Q: Will a VUS ever change to a definitive result?
Sometimes a VUS is reclassified as benign/likely benign or pathogenic/likely pathogenic when more evidence becomes available. Whether and when this happens varies by the specific variant, the lab’s processes, and new research. Not all VUS are reclassified.

Q: Does genetic testing for VUS hurt or require anesthesia?
Germline testing is commonly done with a blood draw or saliva sample and does not require anesthesia. Tumor testing usually uses existing biopsy or surgery tissue; if a new biopsy is needed, discomfort and sedation needs depend on the biopsy site and method. The testing itself is performed in the laboratory.

Q: Are there side effects from getting a VUS result?
There are no physical side effects from the result itself, but uncertainty can cause emotional distress, anxiety, or confusion. Some people feel pressure to make decisions despite unclear information. Many patients find it helpful to review results with clinicians experienced in genetics communication.

Q: Should my family members be tested if I have a VUS?
Family testing strategies vary by case. Because a VUS is uncertain, testing relatives solely for that VUS is often not as informative as testing for a confirmed pathogenic variant, but there are exceptions depending on the scenario and specialist guidance. Family history and the overall clinical context matter.

Q: How long does it take to deal with a VUS result in care planning?
The discussion often happens when results return and may be revisited during follow-up. If a VUS is not clinically actionable, care planning typically proceeds based on standard clinical information. Reclassification, if it occurs, can take an unpredictable amount of time.

Q: How much does testing that can produce a VUS cost?
Costs vary widely based on the type of test (germline vs tumor), number of genes analyzed, insurance coverage, and where the test is performed. Patients may encounter separate charges for counseling, specimen processing, and interpretation. A billing team or genetics clinic can usually explain typical coverage pathways in general terms.

Q: Is a VUS result “safe” to ignore?
A VUS generally should not be treated like a confirmed harmful finding, but it also should not be erased from the record. Many clinicians treat it as neutral for decision-making unless additional evidence emerges. The safest interpretation approach is typically to integrate it with established clinical factors and revisit it if updated information becomes available.
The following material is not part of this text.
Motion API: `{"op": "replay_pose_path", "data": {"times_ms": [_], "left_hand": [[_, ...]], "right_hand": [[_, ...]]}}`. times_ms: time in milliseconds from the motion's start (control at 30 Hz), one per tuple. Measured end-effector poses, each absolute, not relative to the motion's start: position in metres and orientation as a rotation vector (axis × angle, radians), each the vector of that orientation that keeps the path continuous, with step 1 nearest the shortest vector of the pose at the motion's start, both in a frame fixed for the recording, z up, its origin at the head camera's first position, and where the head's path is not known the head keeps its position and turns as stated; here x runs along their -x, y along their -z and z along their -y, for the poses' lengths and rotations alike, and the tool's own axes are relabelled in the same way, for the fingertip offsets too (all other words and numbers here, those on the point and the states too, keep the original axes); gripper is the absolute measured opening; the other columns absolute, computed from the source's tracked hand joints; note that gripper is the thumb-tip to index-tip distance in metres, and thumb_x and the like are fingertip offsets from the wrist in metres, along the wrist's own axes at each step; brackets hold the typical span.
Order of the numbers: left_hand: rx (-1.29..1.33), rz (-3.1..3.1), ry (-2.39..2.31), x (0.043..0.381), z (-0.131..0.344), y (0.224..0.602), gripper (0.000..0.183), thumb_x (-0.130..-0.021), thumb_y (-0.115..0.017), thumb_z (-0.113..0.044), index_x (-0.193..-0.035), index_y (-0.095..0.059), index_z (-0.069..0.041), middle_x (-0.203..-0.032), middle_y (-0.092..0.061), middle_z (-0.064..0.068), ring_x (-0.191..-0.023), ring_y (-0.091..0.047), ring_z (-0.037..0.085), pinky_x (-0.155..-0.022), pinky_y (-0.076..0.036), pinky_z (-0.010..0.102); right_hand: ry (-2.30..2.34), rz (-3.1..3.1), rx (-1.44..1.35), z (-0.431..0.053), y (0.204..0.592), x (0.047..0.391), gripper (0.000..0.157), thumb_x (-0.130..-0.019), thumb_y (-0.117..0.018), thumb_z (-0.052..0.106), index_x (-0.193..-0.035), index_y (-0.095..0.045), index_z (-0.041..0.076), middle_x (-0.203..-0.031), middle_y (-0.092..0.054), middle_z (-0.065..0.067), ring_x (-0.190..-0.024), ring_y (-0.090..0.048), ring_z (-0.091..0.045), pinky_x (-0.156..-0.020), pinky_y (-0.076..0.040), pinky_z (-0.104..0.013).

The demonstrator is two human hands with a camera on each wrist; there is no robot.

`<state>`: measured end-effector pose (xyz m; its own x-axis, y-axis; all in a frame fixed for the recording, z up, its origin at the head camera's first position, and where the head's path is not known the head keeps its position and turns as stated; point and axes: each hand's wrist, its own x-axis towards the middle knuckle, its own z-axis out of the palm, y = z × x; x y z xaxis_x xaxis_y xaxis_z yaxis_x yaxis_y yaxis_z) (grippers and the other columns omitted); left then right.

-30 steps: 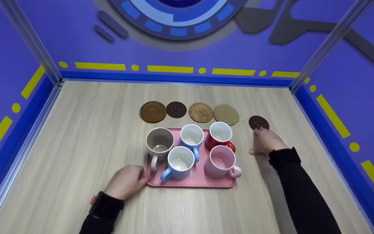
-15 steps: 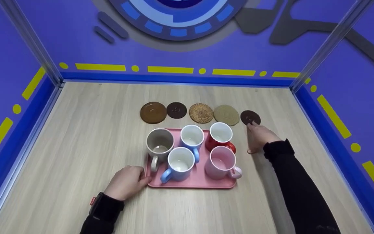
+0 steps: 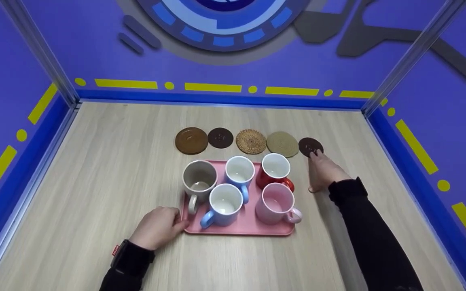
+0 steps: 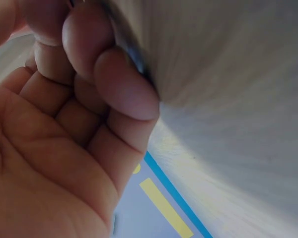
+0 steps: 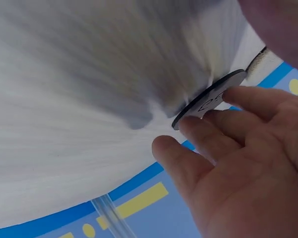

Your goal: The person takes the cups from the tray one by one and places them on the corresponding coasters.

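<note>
My left hand (image 3: 158,228) grips the left front corner of a pink tray (image 3: 241,228), thumb on the rim; its fingers (image 4: 126,84) are curled in the left wrist view. Extended fingers of my right hand (image 3: 327,171) touch the near part of a dark brown round coaster (image 3: 309,145); the right wrist view shows fingertips on the face of this coaster (image 5: 213,96). On the tray stand a grey mug (image 3: 199,178), two light blue mugs (image 3: 225,206) with white insides, a red mug (image 3: 273,171) and a pink mug (image 3: 275,204).
Left of the touched coaster, a row holds a tan woven coaster (image 3: 282,144), a wicker coaster (image 3: 251,141), another dark brown coaster (image 3: 220,138) and a brown saucer-like coaster (image 3: 191,140). Blue panels (image 3: 233,72) wall the wooden table (image 3: 115,161) at the back and sides.
The right hand has slid the dark brown coaster left and slightly back, up beside the tan woven one. The left hand and tray have stayed in place.
</note>
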<state>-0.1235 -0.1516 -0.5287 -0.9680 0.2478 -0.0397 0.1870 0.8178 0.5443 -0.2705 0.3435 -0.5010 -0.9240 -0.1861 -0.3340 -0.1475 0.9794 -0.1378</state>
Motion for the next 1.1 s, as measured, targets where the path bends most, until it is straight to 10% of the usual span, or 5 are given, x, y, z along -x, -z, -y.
{"op": "replay_pose_path", "data": {"times_ms": [633,1100], "left_hand": [[-0.351,-2.892,-0.848,0.123,0.151,0.529,0.038,-0.09,-0.08,-0.022,-0.064,-0.053,-0.019,-0.06,-0.046,-0.009,-0.056,-0.044,0.012,-0.056,-0.036,0.034],[-0.354,-2.902,-0.832,0.124,0.151,0.53,0.039,-0.09,-0.081,-0.023,-0.064,-0.053,-0.019,-0.06,-0.046,-0.009,-0.057,-0.044,0.012,-0.056,-0.036,0.034]], "right_hand": [[0.317,-2.939,0.218,-0.351,0.515,0.249,0.084,-0.064,-0.1,0.021,-0.127,-0.053,-0.01,-0.125,-0.053,-0.038,-0.095,-0.065,-0.057,-0.086,-0.058,-0.068],[0.32,-2.911,0.175,-0.355,0.513,0.245,0.094,-0.074,-0.097,0.025,-0.143,-0.046,-0.014,-0.144,-0.045,-0.047,-0.119,-0.057,-0.067,-0.101,-0.052,-0.072]]}}
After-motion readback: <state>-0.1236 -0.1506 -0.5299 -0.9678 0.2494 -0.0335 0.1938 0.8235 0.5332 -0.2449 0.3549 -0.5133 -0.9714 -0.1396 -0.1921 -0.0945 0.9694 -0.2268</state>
Q: Can a VUS affect fertility or pregnancy decisions?
A VUS does not automatically indicate a known inherited cancer syndrome, so it usually does not provide clear reproductive risk information on its own. Fertility and pregnancy considerations in cancer care more often relate to planned treatments and overall health. When genetics is a concern, specialists may discuss what is known, what is unknown, and what options exist for further clarification.